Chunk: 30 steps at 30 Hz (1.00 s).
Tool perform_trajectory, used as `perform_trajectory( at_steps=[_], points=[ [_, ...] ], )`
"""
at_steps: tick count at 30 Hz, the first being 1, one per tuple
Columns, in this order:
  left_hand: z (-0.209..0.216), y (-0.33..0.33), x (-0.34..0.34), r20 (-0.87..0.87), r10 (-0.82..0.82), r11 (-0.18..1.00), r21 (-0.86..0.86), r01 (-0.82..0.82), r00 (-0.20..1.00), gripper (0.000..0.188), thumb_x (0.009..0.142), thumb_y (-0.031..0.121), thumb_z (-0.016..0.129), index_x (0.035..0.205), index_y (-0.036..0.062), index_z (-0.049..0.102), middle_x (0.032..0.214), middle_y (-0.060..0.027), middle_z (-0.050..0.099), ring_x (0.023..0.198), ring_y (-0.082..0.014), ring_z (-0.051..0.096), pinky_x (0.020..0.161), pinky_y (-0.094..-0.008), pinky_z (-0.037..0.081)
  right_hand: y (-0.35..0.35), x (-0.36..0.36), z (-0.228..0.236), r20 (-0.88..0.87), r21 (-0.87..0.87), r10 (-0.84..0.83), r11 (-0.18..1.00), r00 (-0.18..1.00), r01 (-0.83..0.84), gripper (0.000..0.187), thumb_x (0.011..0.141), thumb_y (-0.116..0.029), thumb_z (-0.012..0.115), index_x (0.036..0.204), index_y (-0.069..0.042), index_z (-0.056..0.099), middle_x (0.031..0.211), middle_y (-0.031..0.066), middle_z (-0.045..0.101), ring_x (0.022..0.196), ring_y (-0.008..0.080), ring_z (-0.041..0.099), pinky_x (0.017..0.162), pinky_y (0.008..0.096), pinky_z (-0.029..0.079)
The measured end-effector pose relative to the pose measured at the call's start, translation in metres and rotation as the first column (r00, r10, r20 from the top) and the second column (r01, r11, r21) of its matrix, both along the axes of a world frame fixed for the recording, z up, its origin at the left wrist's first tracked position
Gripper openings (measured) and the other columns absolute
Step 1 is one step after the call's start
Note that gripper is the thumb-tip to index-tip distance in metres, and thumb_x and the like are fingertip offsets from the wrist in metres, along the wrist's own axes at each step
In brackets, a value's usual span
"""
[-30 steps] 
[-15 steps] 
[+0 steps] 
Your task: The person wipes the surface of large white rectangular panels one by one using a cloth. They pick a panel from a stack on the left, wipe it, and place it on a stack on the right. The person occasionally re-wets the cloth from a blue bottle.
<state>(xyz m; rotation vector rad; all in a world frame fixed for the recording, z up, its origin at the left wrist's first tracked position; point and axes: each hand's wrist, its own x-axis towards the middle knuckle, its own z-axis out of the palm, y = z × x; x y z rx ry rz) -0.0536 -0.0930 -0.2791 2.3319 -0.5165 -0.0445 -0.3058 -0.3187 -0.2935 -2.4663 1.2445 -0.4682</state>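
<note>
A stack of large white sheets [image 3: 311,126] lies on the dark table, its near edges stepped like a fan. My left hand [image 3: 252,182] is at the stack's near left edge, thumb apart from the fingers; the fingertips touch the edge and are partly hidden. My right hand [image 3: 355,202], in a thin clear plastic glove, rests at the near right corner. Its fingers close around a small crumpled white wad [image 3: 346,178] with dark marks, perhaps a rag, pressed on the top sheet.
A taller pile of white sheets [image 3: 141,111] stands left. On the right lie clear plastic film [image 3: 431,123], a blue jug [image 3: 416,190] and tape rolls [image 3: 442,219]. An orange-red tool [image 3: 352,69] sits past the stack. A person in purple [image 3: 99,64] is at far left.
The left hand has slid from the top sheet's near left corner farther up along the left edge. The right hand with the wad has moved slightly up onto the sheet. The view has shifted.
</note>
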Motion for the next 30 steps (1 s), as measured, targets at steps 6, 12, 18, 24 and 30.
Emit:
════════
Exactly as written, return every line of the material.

Task answer:
Chunk: 30 steps at 30 Hz (1.00 s).
Tool perform_trajectory, used as `perform_trajectory( at_steps=[_], points=[ [_, ...] ], )`
"""
at_steps: tick count at 30 Hz, the first being 1, one per tuple
Columns, in this order:
  left_hand: z (-0.209..0.216), y (-0.33..0.33), x (-0.34..0.34), r20 (-0.87..0.87), r10 (-0.82..0.82), r11 (-0.18..1.00), r21 (-0.86..0.86), r01 (-0.82..0.82), r00 (-0.20..1.00), gripper (0.000..0.188), thumb_x (0.009..0.142), thumb_y (-0.031..0.121), thumb_z (-0.016..0.129), index_x (0.035..0.205), index_y (-0.036..0.062), index_z (-0.049..0.102), middle_x (0.032..0.214), middle_y (-0.060..0.027), middle_z (-0.050..0.099), ring_x (0.023..0.198), ring_y (-0.082..0.014), ring_z (-0.051..0.096), pinky_x (0.020..0.161), pinky_y (-0.094..-0.008), pinky_z (-0.037..0.081)
  right_hand: y (-0.35..0.35), x (-0.36..0.36), z (-0.228..0.236), r20 (-0.88..0.87), r21 (-0.87..0.87), r10 (-0.84..0.83), r11 (-0.18..1.00), r00 (-0.18..1.00), r01 (-0.83..0.84), gripper (0.000..0.187), thumb_x (0.011..0.141), thumb_y (-0.116..0.029), thumb_z (-0.012..0.115), index_x (0.036..0.204), index_y (-0.069..0.042), index_z (-0.056..0.099), middle_x (0.031..0.211), middle_y (-0.031..0.066), middle_z (-0.045..0.101), ring_x (0.022..0.196), ring_y (-0.008..0.080), ring_z (-0.041..0.099), pinky_x (0.017..0.162), pinky_y (0.008..0.096), pinky_z (-0.029..0.079)
The measured end-effector pose relative to the pose measured at the call's start, translation in metres and rotation as the first column (r00, r10, r20 from the top) and the second column (r01, r11, r21) of its matrix, both along the axes of a world frame fixed for the recording, z up, its origin at the left wrist's first tracked position
Gripper openings (measured) and the other columns absolute
Step 1 is one step after the call's start
Note that gripper is the thumb-tip to index-tip distance in metres, and thumb_x and the like are fingertip offsets from the wrist in metres, along the wrist's own axes at each step
In brackets, a value's usual span
"""
[-30 steps] 
[-15 steps] 
[+0 steps] 
Your task: The person wipes the surface of large white rectangular panels one by one using a cloth. They pick a panel from a stack on the left, wipe it, and place it on a stack on the right. The person occasionally re-wets the cloth from a blue bottle.
<state>(xyz m; rotation vector rad; all in a world frame fixed for the recording, z up, its origin at the left wrist's first tracked position; point and axes: each hand's wrist, its own x-axis towards the middle knuckle, its own z-axis out of the palm, y = z × x; x y z rx ry rz) -0.0536 -0.0930 -0.2791 2.3319 -0.5165 -0.0445 -0.3058 -0.3187 -0.2935 -2.4663 1.2445 -0.4682</state>
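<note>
A stack of large white sheets [image 3: 311,126] lies on the dark table, its near edges stepped like a fan. My left hand [image 3: 252,182] is at the stack's near left edge, thumb apart from the fingers; the fingertips touch the edge and are partly hidden. My right hand [image 3: 355,202], in a thin clear plastic glove, rests at the near right corner. Its fingers close around a small crumpled white wad [image 3: 346,178] with dark marks, perhaps a rag, pressed on the top sheet.
A taller pile of white sheets [image 3: 141,111] stands left. On the right lie clear plastic film [image 3: 431,123], a blue jug [image 3: 416,190] and tape rolls [image 3: 442,219]. An orange-red tool [image 3: 352,69] sits past the stack. A person in purple [image 3: 99,64] is at far left.
The left hand has slid from the top sheet's near left corner farther up along the left edge. The right hand with the wad has moved slightly up onto the sheet. The view has shifted.
</note>
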Motion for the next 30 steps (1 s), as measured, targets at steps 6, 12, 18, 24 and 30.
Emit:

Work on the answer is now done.